The man laughed as he took the clipboard with his trembling, liver spotted hands. "Hah, we have 400 hundred square feet. And she wants to hang some plants in the sun room. But I don't know about our neighbors."

"Four hundred square feet?" Thomas was shocked. He had a couple of plants in a closet, but... four hundred...

The old woman reached into her purse and to Thomas' surprise pulled out two rolled cigarettes and handed one to Thomas. "Here, would you like to try one of ours?" she asked, also pulling out a lighter. "It's our best Acapulco Gold. Smooth and a most excellent buzz."

"Well, sure!" Thomas was just in total generational shock.
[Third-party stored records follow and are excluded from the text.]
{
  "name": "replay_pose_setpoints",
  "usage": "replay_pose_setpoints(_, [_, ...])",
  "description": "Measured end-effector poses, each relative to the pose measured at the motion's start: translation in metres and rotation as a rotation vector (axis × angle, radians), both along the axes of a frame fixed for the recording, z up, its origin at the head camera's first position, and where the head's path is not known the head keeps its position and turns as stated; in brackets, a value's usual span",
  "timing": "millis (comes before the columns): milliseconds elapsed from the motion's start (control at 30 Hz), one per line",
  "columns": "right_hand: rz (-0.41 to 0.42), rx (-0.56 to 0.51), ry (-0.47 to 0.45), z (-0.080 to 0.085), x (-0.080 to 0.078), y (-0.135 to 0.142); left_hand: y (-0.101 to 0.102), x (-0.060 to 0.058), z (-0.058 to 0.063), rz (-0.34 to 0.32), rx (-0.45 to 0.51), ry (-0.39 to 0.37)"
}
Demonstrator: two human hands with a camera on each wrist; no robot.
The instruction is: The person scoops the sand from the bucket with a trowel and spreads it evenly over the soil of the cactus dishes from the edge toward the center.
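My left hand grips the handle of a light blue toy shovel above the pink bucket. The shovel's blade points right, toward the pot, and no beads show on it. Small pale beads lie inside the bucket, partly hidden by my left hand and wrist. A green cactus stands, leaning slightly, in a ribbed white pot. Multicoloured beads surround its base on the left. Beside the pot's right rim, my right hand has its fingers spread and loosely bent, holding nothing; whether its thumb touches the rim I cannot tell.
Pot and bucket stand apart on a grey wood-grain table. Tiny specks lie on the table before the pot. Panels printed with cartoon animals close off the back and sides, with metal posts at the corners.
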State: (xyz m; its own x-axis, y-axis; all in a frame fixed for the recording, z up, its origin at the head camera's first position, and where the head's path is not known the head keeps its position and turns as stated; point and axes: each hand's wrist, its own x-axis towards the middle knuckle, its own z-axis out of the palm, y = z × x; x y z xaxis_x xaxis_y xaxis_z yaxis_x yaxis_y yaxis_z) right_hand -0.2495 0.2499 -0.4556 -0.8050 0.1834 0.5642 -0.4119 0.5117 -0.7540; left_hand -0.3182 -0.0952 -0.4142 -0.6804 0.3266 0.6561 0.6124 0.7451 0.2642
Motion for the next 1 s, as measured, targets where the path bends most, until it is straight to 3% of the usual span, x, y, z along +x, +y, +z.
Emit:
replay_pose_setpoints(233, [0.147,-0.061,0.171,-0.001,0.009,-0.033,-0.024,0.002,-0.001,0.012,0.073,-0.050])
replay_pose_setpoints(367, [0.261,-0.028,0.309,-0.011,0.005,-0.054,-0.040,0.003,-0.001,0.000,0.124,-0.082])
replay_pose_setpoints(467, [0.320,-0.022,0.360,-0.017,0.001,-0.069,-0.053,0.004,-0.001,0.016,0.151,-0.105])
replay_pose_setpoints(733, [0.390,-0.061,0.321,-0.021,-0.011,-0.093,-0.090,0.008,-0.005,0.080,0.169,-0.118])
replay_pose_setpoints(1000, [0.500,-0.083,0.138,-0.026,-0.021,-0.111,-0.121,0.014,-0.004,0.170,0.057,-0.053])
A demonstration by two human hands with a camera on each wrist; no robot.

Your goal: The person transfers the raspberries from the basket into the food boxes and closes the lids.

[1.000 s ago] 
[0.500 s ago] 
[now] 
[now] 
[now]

She lit hers and then lit him up. He took a deep drag... nice! Then Fred took hers and took a drag as well. Wow, this was good shit! he was thinking.

"So, what was that you were a part of? The Coyote League?"

"Oh yes," the old lady smiled coyly. "And Fred here was my pimp. We made an excellent living. Made 8 millimeter movies on the side. And now we have two grown daughters who both work in Las Vegas and make serious money. So, aren't these nice?" she asked, taking another deep drag. "Really help you to get loose."

"Yeah, this is great shit! I mean-"

"We know what you mean young man," she said, placing a small plastic bag in his hand. "Good luck with that petition." And the two moved on.

Thomas looked at the bag in his hand and the dark green contents within. He then took another deep drag, reminding himself, never, ever to profile anyone again.